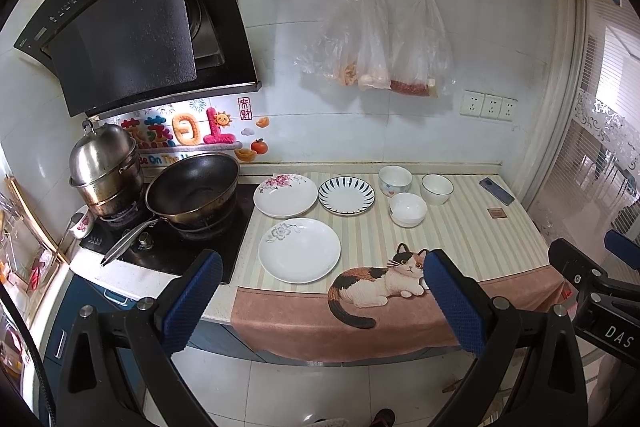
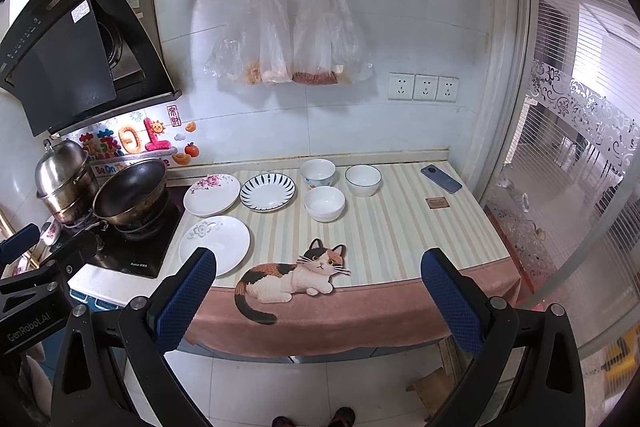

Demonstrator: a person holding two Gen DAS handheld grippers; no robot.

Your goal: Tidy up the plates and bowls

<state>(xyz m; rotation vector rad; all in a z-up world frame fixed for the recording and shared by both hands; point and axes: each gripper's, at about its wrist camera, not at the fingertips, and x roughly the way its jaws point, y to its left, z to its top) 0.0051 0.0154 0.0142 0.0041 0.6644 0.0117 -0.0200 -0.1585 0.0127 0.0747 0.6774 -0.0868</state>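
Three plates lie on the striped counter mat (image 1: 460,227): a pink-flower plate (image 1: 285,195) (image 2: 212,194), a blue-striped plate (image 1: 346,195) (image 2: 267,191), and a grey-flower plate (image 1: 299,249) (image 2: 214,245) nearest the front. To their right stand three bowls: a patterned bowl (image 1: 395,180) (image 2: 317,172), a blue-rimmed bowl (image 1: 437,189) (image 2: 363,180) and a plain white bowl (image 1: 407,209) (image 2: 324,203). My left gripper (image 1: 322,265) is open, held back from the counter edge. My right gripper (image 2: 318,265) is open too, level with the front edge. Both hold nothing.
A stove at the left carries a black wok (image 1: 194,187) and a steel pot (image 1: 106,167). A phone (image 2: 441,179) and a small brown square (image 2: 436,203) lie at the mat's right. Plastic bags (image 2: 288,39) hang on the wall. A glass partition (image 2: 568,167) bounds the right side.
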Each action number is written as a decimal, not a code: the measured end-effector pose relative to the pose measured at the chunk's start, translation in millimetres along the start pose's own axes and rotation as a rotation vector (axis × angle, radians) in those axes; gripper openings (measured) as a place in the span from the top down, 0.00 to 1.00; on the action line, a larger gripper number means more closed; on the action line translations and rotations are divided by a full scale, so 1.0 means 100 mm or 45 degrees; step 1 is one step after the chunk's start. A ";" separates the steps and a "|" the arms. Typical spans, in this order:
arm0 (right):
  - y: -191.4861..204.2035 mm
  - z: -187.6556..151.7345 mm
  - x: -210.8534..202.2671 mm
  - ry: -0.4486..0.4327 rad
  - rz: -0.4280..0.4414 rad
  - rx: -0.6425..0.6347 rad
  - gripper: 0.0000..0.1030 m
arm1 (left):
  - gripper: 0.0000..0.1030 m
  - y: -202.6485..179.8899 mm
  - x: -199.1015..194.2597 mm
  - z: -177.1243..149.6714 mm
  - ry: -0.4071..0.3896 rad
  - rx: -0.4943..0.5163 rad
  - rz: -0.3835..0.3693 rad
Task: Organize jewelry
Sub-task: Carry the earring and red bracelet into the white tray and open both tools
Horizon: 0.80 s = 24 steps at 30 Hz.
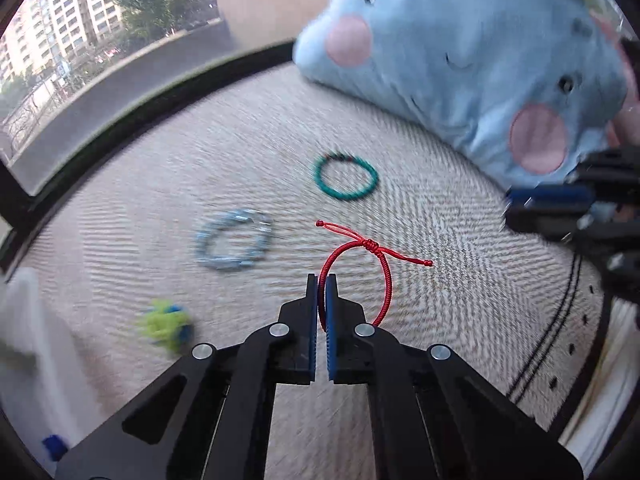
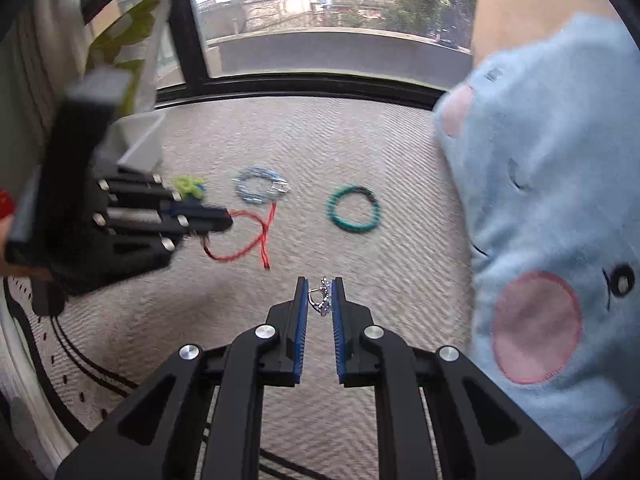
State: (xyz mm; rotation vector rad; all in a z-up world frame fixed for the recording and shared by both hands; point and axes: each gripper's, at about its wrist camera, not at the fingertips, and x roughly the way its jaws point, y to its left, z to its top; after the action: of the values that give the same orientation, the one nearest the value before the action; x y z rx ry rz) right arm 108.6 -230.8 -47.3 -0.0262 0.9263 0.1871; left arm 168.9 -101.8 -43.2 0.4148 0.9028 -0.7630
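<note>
My left gripper [image 1: 321, 280] is shut on a red cord bracelet [image 1: 386, 276] and holds it above the woven mat [image 1: 440, 240]; in the right wrist view the left gripper [image 2: 224, 218] shows with the red bracelet [image 2: 240, 250] hanging from it. My right gripper [image 2: 321, 284] is shut on a small silver earring [image 2: 323, 298]. On the mat lie a green bead bracelet [image 1: 346, 176] [image 2: 353, 209], a light blue bead bracelet [image 1: 234, 244] [image 2: 261, 185] and a yellow-green and blue piece [image 1: 168, 324] [image 2: 190, 185].
A large light blue plush pillow [image 1: 480, 60] [image 2: 560, 200] lies along the right side of the mat. A white open box [image 2: 138, 140] stands at the left by the window; it shows blurred in the left wrist view [image 1: 32, 340]. The right gripper's body [image 1: 580, 208] shows at the right edge.
</note>
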 end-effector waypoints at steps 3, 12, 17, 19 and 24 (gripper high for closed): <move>0.35 0.18 -0.03 -0.024 0.051 -0.045 0.87 | 0.96 0.27 -0.43 -0.09 -0.038 -0.026 0.050; 1.77 0.86 0.06 -0.094 0.295 -0.191 0.87 | 0.96 1.18 -1.28 -0.90 -0.002 -0.156 0.225; 2.45 1.02 0.26 -0.075 0.361 -0.290 0.87 | 0.96 1.58 -1.49 -1.43 0.054 -0.211 0.288; 2.65 1.05 0.35 -0.059 0.374 -0.318 0.87 | 0.96 1.66 -1.52 -1.56 0.067 -0.209 0.299; 2.93 1.09 0.48 -0.036 0.364 -0.367 0.84 | 0.96 1.84 -1.59 -1.80 0.089 -0.257 0.273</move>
State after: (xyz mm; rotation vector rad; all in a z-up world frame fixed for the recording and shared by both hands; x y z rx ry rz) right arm 172.8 75.2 -3.5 -0.1580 0.8663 0.5843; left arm 146.0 198.4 -12.3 0.3545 0.9733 -0.4586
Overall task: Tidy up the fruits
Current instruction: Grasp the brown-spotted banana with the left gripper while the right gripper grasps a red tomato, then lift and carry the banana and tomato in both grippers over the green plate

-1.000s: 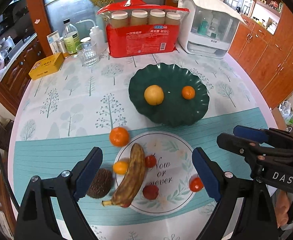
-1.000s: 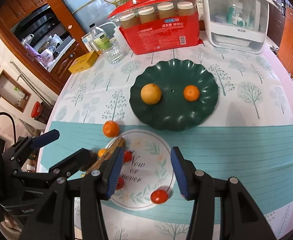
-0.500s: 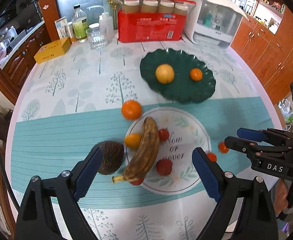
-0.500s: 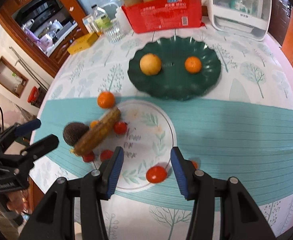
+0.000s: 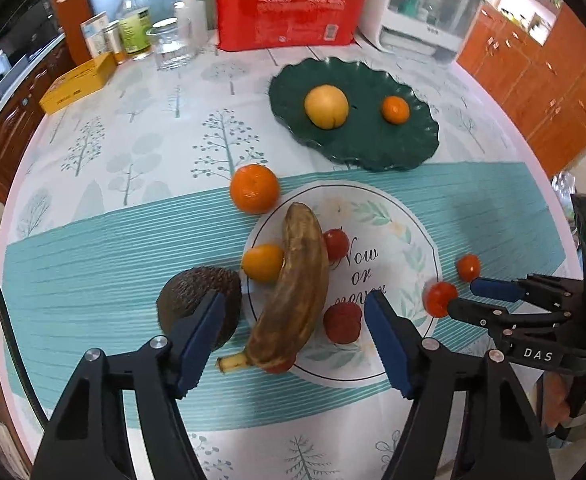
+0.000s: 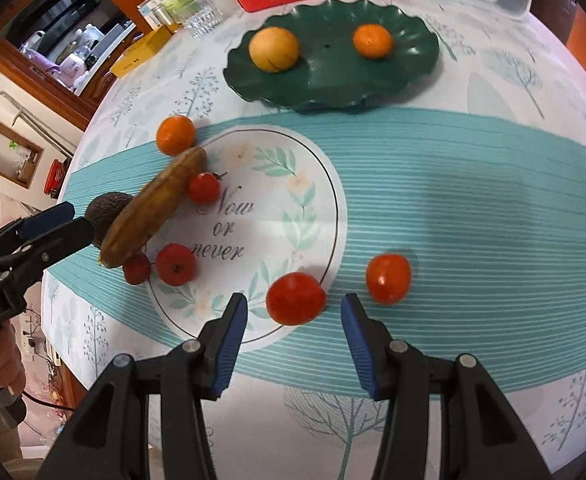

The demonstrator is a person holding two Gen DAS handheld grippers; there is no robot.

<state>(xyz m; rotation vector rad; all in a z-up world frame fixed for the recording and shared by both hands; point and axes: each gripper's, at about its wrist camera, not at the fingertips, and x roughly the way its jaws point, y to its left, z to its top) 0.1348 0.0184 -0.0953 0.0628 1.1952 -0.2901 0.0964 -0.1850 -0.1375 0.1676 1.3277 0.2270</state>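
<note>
Over the tree-print worktop the right tool (image 6: 293, 320) hangs part-open and empty above a smooth, soft tomato (image 6: 295, 298), best pinched gently across its middle, while the left tool (image 5: 293, 320), closing, straddles the overripe, easily bruised banana (image 5: 293, 288)

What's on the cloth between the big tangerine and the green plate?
Nothing: in the left wrist view, only bare tablecloth separates the tangerine from the green plate. The right wrist view shows the same gap.

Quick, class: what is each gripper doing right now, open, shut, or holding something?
Left gripper: jaws closing around the banana, pads not yet touching it; holding nothing.
Right gripper: open, holding nothing, a tomato just ahead between its fingers.
</note>
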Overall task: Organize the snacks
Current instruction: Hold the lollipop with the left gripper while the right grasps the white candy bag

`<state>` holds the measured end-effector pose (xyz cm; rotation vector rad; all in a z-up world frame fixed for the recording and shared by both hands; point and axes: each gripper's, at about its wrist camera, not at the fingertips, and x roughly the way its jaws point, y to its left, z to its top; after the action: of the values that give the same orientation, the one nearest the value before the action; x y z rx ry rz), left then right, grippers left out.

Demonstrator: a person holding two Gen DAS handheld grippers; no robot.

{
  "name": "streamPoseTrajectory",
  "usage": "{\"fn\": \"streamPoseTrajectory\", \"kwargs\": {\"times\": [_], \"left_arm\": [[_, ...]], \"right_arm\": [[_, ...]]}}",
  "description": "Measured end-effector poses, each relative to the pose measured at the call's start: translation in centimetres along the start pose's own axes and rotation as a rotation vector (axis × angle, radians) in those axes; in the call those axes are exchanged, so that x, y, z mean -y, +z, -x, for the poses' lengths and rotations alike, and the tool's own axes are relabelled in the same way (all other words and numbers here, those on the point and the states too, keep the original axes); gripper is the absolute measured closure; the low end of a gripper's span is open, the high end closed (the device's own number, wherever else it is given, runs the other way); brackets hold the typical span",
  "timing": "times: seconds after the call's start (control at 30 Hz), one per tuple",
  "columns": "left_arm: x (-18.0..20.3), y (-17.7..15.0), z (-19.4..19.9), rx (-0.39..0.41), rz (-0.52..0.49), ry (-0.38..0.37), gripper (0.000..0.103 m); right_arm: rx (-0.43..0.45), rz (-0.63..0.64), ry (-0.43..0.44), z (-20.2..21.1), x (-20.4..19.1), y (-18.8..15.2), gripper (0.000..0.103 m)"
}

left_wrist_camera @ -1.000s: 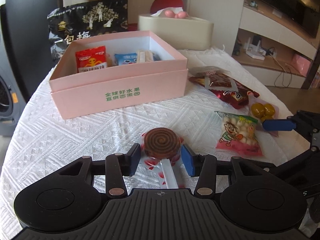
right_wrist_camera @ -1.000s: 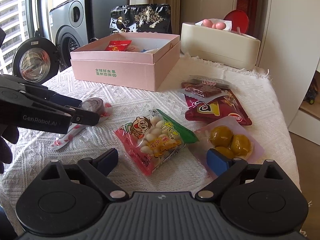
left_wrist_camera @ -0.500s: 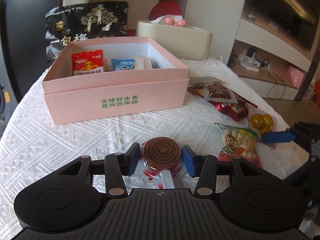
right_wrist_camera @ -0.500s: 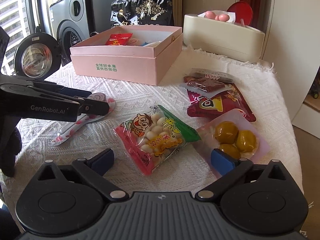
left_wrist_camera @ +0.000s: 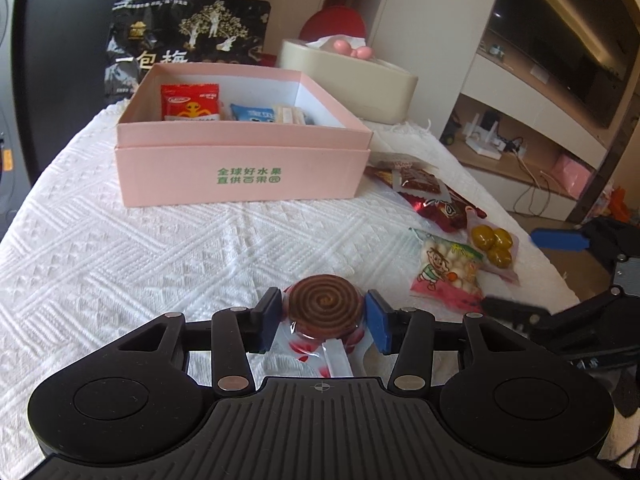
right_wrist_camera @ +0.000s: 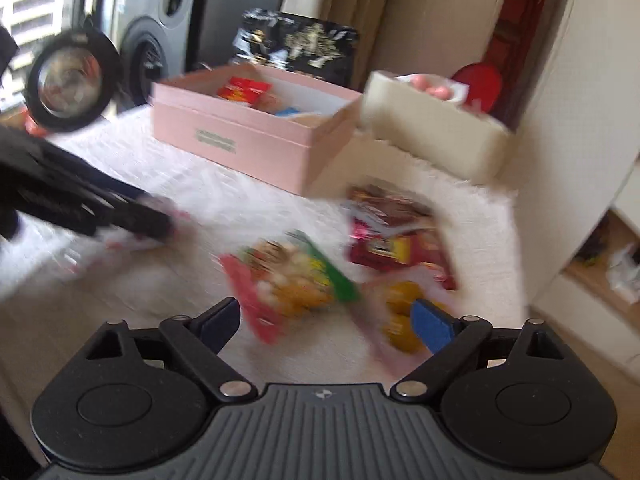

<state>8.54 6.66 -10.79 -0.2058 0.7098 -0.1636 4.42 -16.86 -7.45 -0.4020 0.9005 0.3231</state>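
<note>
Two grippers in frame. Left gripper (left_wrist_camera: 325,320): blue pads closed against the sides of a brown spiral lollipop in clear red-printed wrapper (left_wrist_camera: 326,312); its white stick runs back toward the gripper body. The lollipop sits above the white textured tablecloth (left_wrist_camera: 160,256), in front of the open pink cardboard box with green lettering (left_wrist_camera: 244,176).

Box contents: red snack packet with orange figure (left_wrist_camera: 190,102) at rear left, blue packet (left_wrist_camera: 253,113) beside it, pale wrapped biscuits (left_wrist_camera: 290,115) to its right.

Right gripper (right_wrist_camera: 326,322): fingers spread wide, nothing between them; right wrist view is motion-blurred. Just ahead of it lies a pink-and-green bag of white round candies with cartoon boy (right_wrist_camera: 288,280); near its right blue finger is a clear pouch of yellow-green olives (right_wrist_camera: 400,312).

Loose on the cloth to the right of the box, in the left wrist view: candy bag (left_wrist_camera: 446,270), olive pouch (left_wrist_camera: 492,242) touching it, dark red foil packet (left_wrist_camera: 444,208) and a brown sachet (left_wrist_camera: 416,178) overlapping it.

Behind the box: black snack bag with gold tree print (left_wrist_camera: 188,40) and cream oval tissue holder (left_wrist_camera: 348,80)
</note>
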Motion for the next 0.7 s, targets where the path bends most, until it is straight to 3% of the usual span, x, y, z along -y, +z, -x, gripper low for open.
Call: {"fn": "streamPoseTrajectory", "kwargs": {"times": [0.07,0.13,0.27,0.3,0.37,0.5,0.63,0.7], "left_arm": [[0.0,0.0,0.7,0.015,0.013,0.0,0.052],[0.0,0.2,1.3,0.037,0.021,-0.002,0.052],[-0.1,0.8,2.1,0.07,0.025,0.017,0.052],[-0.1,0.8,2.1,0.069,0.028,0.016,0.052],[-0.3,0.7,2.2,0.061,0.034,0.019,0.052],[-0.8,0.4,2.5,0.055,0.055,0.024,0.052],[-1.0,0.4,2.3,0.05,0.077,0.036,0.052],[-0.9,0.4,2.0,0.043,0.082,0.033,0.052]], "right_arm": [[-0.003,0.016,-0.126,0.1,0.9,-0.8,0.01],[-0.02,-0.018,-0.153,0.2,1.9,-1.3,0.01],[-0.01,-0.258,0.105,0.9,3.7,-0.6,0.01],[0.002,-0.287,0.172,0.8,3.3,-0.3,0.01],[-0.007,-0.267,0.21,0.0,2.2,0.4,0.01],[-0.045,-0.107,0.059,-1.4,0.1,0.2,0.01],[-0.038,-0.066,-0.189,-1.0,1.8,-0.9,0.011],[-0.026,-0.148,-0.129,-0.3,3.5,-1.1,0.011]]}}
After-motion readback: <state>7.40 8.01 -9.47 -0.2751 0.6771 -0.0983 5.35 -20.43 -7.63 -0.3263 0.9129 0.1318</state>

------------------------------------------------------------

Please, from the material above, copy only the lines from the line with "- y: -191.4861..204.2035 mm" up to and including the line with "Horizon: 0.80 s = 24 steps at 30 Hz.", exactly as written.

  - y: -191.4861..204.2035 mm
  - z: -187.6556..151.7345 mm
  - x: -210.8534..202.2671 mm
  - ry: -0.4486..0.4327 rad
  - rz: -0.4280..0.4414 rad
  - rx: -0.6425..0.6347 rad
  - gripper: 0.0000..0.1030 m
arm1 (left):
  - gripper: 0.0000..0.1030 m
  - y: -202.6485..179.8899 mm
  - x: -199.1015..194.2597 mm
  - z: -177.1243..149.6714 mm
  - ry: -0.4071..0.3896 rad
  - rx: -0.4943..0.5163 rad
  - rz: -0.3835..0.3693 rad
Task: Organize jewelry
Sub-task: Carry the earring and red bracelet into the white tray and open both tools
Horizon: 0.80 s = 24 steps at 30 Hz.

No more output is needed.